David Bellm

March 11, 2015

2 Min Read
FDA urged to act on possible fruit and vegetable labeling abuses
tomatoes, food packaging, labeling

231530-Tomatoes.jpg

Tomatoes

The National Consumers League (NCL) has sent a letter to the Food and Drug Administration (FDA) urging renewal of its efforts to prevent consumers from being misled by deceptive labeling of processed fruit and vegetable products.


Nineteen years ago, NCL persuaded the FDA to take a firm stand on prohibiting the use of the term "fresh" on any fruit or vegetable product that is reconstituted or remanufactured from concentrate. At that time, NCL asked that the use of the term "made from concentrate" or "reconstituted" be placed prominently on the front label of these products. FDA issued policy guidance designed to prevent the continued labeling misrepresentation of these products and took action against Ragu "Fresh Italian" Pasta Sauce and Citrus Hill "Fresh Choice" Orange Juice.

Since that time, according to Sally Greenberg, Executive Director of NCL, "the marketplace has become littered once again with false and misleading labels for products, for example, tomato products that are reconstituted from industrial tomato concentrate, pretending to be 'made from fresh tomatoes,' 'packed in season,' or 'packed from vine ripened tomatoes.'"
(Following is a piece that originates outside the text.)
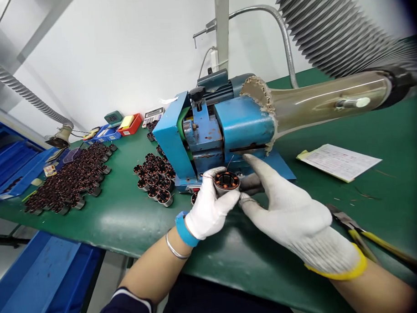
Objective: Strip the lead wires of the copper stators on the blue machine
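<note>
My left hand (210, 206), in a white glove with a blue band at the wrist, grips a motor stator (226, 181). The stator is a short metal cylinder with copper windings showing around its open top, and a thin wire lead sticks up from it. On its right side is my right hand (288, 208), in a white knitted glove with a yellow cuff. Its thumb and fingers are spread apart by the stator; whether a fingertip touches it I cannot tell. Just behind both hands stands a blue motor-driven machine (244, 121).
More stators (157, 176) stand left of the machine, with a large group (72, 179) farther left. A clear duct (326, 100) leads right from the machine to a grey hose. Pliers (354, 226) and a paper sheet (338, 162) lie at right. A red bin (134, 125) stands at the back.
</note>
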The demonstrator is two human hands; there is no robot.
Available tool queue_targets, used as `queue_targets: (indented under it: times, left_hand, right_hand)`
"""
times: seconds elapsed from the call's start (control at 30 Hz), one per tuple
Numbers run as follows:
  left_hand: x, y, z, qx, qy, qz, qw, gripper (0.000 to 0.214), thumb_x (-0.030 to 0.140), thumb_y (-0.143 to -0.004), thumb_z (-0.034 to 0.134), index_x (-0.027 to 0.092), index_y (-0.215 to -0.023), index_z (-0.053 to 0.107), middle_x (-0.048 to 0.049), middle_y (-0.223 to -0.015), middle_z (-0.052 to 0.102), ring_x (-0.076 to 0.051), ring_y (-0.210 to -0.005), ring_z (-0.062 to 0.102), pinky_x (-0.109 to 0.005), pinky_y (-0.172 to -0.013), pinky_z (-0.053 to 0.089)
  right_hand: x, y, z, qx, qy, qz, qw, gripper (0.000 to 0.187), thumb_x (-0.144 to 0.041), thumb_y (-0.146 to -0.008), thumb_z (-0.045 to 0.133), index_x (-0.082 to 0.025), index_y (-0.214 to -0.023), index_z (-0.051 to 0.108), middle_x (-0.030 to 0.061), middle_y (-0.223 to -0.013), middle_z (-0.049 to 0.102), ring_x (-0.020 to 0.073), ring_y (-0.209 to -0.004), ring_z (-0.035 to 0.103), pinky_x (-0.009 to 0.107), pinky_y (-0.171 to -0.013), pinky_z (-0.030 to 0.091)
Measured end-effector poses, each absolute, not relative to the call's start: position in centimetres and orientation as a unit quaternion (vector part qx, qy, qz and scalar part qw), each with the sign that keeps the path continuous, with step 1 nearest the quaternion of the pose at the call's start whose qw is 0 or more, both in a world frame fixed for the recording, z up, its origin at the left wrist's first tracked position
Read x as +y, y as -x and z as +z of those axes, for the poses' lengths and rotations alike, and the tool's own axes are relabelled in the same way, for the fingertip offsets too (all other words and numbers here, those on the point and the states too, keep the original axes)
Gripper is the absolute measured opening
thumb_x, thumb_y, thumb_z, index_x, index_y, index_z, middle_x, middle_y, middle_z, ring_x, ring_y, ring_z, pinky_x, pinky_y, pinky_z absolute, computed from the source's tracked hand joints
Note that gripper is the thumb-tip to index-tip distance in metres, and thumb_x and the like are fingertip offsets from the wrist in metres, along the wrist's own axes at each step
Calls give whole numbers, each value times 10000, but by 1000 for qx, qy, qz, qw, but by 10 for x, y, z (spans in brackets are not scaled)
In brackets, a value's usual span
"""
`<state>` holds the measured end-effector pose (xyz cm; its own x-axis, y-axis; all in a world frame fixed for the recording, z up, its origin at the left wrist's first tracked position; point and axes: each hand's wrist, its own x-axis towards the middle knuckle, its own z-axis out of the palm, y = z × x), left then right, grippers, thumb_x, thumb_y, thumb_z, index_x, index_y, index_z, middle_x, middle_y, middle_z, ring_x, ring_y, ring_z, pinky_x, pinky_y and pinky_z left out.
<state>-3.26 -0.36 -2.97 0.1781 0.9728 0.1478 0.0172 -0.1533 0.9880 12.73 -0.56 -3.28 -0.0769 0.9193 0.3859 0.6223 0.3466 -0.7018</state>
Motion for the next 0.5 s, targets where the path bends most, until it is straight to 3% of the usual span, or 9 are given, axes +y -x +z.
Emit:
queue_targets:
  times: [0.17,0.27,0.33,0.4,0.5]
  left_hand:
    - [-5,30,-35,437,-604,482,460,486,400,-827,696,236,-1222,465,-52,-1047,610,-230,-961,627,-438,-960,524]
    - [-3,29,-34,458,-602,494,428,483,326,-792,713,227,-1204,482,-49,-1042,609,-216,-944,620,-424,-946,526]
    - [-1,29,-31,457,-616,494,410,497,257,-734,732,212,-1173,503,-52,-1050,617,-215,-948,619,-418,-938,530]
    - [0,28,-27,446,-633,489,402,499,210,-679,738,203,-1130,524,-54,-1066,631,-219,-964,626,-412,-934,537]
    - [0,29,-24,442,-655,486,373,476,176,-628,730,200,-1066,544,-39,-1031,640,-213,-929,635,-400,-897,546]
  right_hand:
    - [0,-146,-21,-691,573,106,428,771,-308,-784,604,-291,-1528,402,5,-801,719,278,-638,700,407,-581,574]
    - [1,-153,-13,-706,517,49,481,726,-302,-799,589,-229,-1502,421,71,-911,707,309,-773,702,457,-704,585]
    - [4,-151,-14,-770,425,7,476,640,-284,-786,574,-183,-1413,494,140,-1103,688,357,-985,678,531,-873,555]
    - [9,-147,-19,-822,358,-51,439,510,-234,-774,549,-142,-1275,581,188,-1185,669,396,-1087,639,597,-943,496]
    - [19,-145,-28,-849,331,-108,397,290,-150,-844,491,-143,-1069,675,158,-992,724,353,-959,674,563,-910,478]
"The FDA guidance is unlawfully being ignored in the marketplace as evidenced by a proliferation of misleading claims by clever marketers," added Greenberg. "Consumers are paying 'fresh' and 'vine ripened' prices for 'from concentrate' products." The following are some examples of these misleading claims:

  --  Hunt's Tomato Sauce: "Packed full of premium, vine-ripened tomatoes."
      This claim is reinforced with label vignettes of whole, vine-ripened
      tomatoes. In fact, the Hunt's product is remanufactured from tomato
      concentrate. Hunt's has substituted "vine-ripened" for "fresh" in its
      label claim to avoid FDA's guidance.
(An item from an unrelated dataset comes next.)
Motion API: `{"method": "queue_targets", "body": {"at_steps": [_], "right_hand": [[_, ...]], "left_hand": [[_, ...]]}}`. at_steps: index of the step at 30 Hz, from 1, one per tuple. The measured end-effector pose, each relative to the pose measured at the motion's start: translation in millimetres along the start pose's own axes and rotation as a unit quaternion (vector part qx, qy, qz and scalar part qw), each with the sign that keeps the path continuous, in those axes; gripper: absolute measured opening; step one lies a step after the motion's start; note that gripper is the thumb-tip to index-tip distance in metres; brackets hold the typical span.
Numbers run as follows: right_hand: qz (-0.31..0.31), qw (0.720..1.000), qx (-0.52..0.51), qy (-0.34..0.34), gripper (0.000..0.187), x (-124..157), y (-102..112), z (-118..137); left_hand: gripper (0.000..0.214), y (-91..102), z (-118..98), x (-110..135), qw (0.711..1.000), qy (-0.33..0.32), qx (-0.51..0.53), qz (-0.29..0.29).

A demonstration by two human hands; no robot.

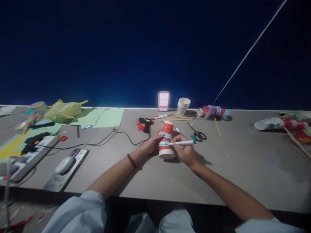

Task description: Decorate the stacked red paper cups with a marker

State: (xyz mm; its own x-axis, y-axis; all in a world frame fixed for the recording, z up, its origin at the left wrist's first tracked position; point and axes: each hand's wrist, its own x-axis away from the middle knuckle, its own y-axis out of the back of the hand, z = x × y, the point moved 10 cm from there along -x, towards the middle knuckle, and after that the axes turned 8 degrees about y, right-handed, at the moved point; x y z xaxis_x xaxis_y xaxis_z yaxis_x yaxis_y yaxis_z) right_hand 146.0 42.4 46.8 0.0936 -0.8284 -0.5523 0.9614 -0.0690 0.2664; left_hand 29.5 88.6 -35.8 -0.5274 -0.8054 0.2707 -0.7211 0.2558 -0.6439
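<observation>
My left hand (153, 143) is wrapped around the left side of a red paper-cup body (166, 148), which looks like two cups joined end to end, with white and teal patterned bands. In my right hand (186, 152) is a white marker (183, 142) with a teal end, its tip at the lower patterned band. The cup body is held tilted just above or on the table; I cannot tell which. Just beyond my right hand lie black-handled scissors (199, 136) and a marker cap or second pen (178, 130), partly hidden by the hand.
Behind the cup body are a black glue gun (145, 124), wooden sticks (178, 118) and stacked white cups (183, 106). Decorated cup pieces (215, 112) lie to the right. A phone (66, 170), a power strip (36, 157), green paper (110, 117) and a yellow bag (63, 110) are left.
</observation>
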Motion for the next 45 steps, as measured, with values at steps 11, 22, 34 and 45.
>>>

  --  Del Monte Cocktail Sauce: claims "made from California Vine-ripened
      tomatoes," with a picture displayed under the claim. It is made from
      concentrate.

  --  "Contadina picks the Freshest Tomatoes" is claimed on labels of
      Contadina Pizza Sauce, made from tomato concentrate and tap water.

In the letter to FDA, NCL asked that it issue a new guidance to industry setting forth the FDA's enforcement policy regarding appropriate use of labeling claims that express or imply that a tomato product was packed or made from fresh tomatoes, and to enforce that policy rigorously.

NCL also asked that all fruit and vegetable products reconstituted or remanufactured from concentrate be required to disclose this prominently on the label's front panel. Greenberg stated, "Such a declaration would provide information that consumers need and want to make informed purchase decisions and would close out the clever word play."